PROBLEM STATEMENT – The answer is the data below, repeated exactly, with no pictures included.

COLLECTED DATA –
>>>
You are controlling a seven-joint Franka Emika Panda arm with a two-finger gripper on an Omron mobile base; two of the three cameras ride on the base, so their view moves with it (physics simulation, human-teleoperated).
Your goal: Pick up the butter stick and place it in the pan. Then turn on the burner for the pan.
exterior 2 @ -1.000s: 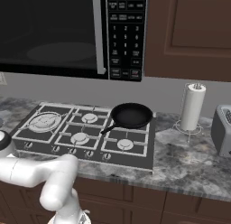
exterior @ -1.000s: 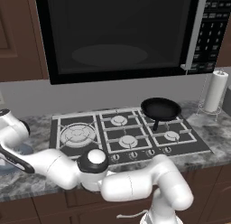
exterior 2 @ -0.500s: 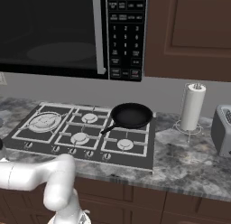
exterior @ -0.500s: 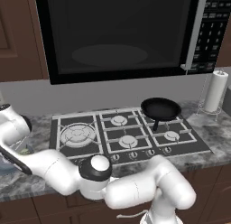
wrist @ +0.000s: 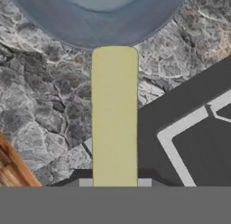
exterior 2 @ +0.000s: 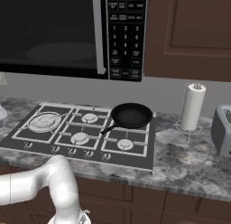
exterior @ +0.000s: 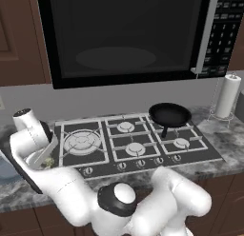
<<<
EXERCISE OUTPUT –
You are controlling a seven-joint Franka Emika Panda arm with a two-finger gripper on an Omron mobile base; two of the three cameras ride on the base, so their view moves with it (physics simulation, human-teleoperated).
Your goal: Pick up the butter stick and place it in the pan. Then turn on the burner for the pan.
exterior 2 @ -1.000s: 
exterior @ -1.000s: 
exterior 2 @ -0.500s: 
exterior @ -0.500s: 
wrist @ +0.000s: 
exterior 2 @ +0.000s: 
exterior @ +0.000s: 

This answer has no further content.